Assim como um mais um são dois, é garantido que GM não vai embora. Ela pode até deixar o interior paulista num momento oportuno para se concentrar em suas modernas instalações no Sul do país e com relações sindicais mais harmoniosas. Mas não vai deixar o mercado brasileiro, não depois de emplacar quase meio milhão de unidades, como foi em 2018.
E vida que segue.
Marcelo Jabulas é Jornalista e Designer Gráfico.

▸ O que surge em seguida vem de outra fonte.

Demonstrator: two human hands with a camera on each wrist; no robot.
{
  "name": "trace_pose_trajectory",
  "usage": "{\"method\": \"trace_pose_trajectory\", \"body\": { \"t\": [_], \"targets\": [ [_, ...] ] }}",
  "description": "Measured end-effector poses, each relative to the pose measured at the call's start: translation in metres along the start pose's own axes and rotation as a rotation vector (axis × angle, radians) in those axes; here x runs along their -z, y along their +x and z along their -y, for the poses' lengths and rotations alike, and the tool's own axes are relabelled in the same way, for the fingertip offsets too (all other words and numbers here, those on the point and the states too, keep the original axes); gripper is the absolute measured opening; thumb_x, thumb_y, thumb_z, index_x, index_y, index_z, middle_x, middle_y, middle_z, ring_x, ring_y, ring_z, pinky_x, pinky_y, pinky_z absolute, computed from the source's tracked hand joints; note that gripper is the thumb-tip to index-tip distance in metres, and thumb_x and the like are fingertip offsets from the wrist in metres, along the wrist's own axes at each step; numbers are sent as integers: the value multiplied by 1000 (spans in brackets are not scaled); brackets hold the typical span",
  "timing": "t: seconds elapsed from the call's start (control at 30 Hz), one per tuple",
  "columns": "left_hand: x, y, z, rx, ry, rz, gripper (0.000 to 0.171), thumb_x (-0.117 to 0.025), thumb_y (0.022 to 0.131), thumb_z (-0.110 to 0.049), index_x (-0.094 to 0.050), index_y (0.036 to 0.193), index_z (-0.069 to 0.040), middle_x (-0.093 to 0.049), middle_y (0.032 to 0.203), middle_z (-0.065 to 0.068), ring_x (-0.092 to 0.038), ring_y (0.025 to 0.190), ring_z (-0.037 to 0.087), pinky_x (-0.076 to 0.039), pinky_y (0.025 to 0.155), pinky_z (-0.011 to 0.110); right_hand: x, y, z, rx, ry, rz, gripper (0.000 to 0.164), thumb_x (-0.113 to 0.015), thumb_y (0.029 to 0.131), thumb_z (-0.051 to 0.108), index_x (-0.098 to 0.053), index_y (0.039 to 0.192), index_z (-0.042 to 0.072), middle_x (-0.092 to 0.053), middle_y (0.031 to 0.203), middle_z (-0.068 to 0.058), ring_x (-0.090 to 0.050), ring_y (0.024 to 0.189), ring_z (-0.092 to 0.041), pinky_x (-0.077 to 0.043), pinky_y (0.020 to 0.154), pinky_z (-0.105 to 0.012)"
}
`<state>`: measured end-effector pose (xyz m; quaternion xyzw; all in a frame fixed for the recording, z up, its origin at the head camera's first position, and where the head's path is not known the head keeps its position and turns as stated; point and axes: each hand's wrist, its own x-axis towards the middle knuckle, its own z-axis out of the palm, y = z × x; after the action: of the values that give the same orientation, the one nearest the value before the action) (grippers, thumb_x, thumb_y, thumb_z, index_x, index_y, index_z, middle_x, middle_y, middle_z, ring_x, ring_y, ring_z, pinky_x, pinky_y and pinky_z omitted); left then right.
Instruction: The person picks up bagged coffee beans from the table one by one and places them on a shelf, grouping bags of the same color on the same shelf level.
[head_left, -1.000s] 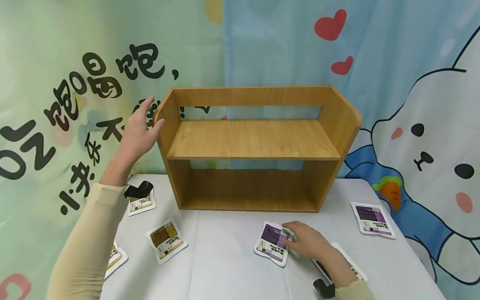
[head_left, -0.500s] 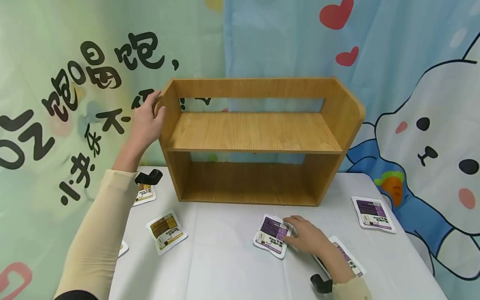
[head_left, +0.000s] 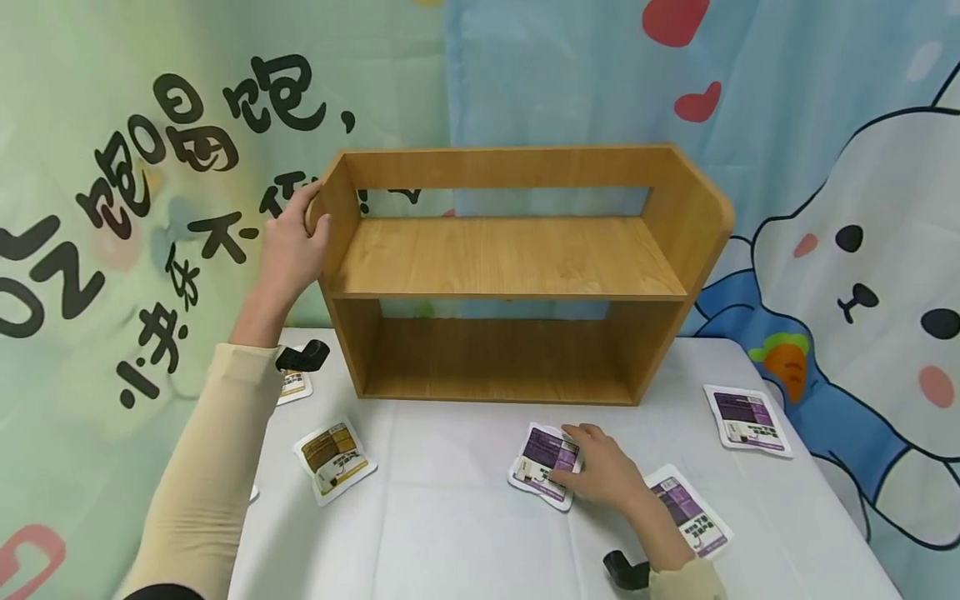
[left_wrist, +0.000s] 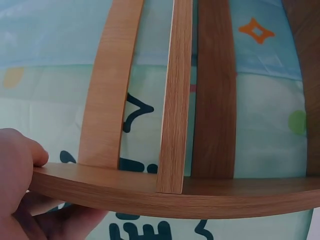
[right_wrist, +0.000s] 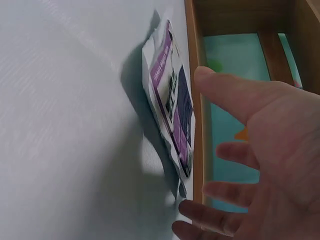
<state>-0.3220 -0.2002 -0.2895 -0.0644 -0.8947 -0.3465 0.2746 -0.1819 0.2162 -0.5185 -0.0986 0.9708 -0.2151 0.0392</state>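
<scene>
A two-tier wooden shelf (head_left: pixel 517 258) stands upright on the table. My left hand (head_left: pixel 292 246) grips its left side panel (left_wrist: pixel 135 192) near the top, thumb inside and fingers outside in the left wrist view. Below the shelf, my right hand (head_left: pixel 603 467) hovers over a white packet with a purple label (head_left: pixel 546 462). In the right wrist view that packet (right_wrist: pixel 172 105) lies beside the right hand (right_wrist: pixel 255 155), its thumb and fingers loosely spread with nothing between them.
Other purple-label packets lie near my right wrist (head_left: pixel 690 510) and at the table's right edge (head_left: pixel 748 421). A brown-label packet (head_left: pixel 334 460) lies front left, with another (head_left: pixel 295 385) partly behind the left wrist strap. A printed curtain (head_left: pixel 555 75) hangs behind the shelf.
My left hand has moved from just beside the shelf's left panel to gripping it. The right hand has shifted slightly over the purple-label packet. The whole view has tilted down a little.
</scene>
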Motion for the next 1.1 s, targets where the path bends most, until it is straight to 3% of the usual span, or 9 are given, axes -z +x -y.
{"method": "trace_pose_trajectory", "body": {
  "t": [0.07,0.3,0.43,0.6,0.87,1.1],
  "targets": [
    [0,1,0,1,-9,-3,47,-49,101,-23,-42,148,-22,-60,127,20,-65,97,34,-54,79,47,-1,5,4,-9,-20,-10,82,-79,76,44,-49,138,0,-48,133,-29,-49,117,-48,-43,90,-61],
    [-3,2,1,-5,-23,-24,47,-50,101,-21,-42,147,-20,-60,126,21,-66,98,35,-54,77,47,-6,14,10,-42,-71,-7,92,-87,64,48,-52,134,-1,-57,116,-25,-54,99,-42,-46,81,-57],
    [-5,2,0,-8,-28,-31,47,-50,101,-22,-42,147,-21,-59,128,20,-65,101,35,-54,78,48,-8,17,12,-59,38,-69,95,-93,58,34,-50,135,-2,-52,115,-25,-55,93,-38,-46,80,-54],
    [-6,0,2,-14,-31,-51,47,-52,100,-22,-44,146,-21,-62,123,21,-67,92,35,-55,73,47,-16,21,25,-120,222,-157,101,-92,60,12,-36,142,-4,-38,123,-32,-54,101,-45,-46,87,-57],
    [-5,-4,5,-24,-28,-78,46,-50,100,-22,-45,146,-20,-65,115,21,-66,80,33,-53,66,46,-30,20,37,-49,317,-241,67,-76,78,3,-46,139,4,-53,131,-28,-49,119,-49,-38,96,-61],
    [-7,-5,6,-51,-27,-99,45,-51,100,-20,-46,144,-17,-66,106,22,-64,75,32,-51,62,44,-37,16,45,-100,369,-264,50,-63,80,-1,-56,130,0,-60,113,-25,-58,101,-38,-46,86,-54]
  ]
}}
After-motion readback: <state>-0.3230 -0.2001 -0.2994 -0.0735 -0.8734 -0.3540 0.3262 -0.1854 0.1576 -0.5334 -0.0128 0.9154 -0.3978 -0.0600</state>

Está na área desde 2003, atualmente é o editor do caderno HD Auto, do jornal Hoje em Dia, de Belo Horizonte. Figura presente em todos os lançamentos, salões do automóvel e eventos da indústria automobilística. Para relaxar, tem como hobby escrever para seu blog de games, o “GameCoin” (www.gamecoin.com.br).
Ver comentários (2)
Muito bom o texto! Nem precisou aprofundar o debate (ex: Custo Brasil, que adoram argumentar com isso; e sobre o lucro daqui ir cobrir as despesas na Europa; investimentos virem através do BNDES; qualidade dos produtos, etc)... Seria bom saber qto ganham os trabalhadores e o qto são valorizados, ao ir comprar um veículo. Tenho acordo com comentário do José tbm!
Abraços
Ela nos faria enorme favor. Seu espaço seria facilmente ocupado por uma CAOA da vida e nos veríamos livres de uma grande chantagista, produtora de veículos ruins, inseguros, desconfortáveis, caros, etc., etc. Já vai tarde! Bobo do governo de SP que, parece, vai abrir as pernas (o federal, parece, vai negar o pleito da GM). Bestas serão os sindicatos. Muitos anos atrás - uns 40 -- o já falecido José Pastore fez uma pesquisa que mostrava que os salários e encargos somavam 22% do preço dos automóveis da época. Anos depois, outra pesquisa mostrou que já estava abaixo de 10%. Hoje, duvide-ó que não esteja nuns 8%. E os caras querem cortar... Ah, quer saber, vão coçar macaco!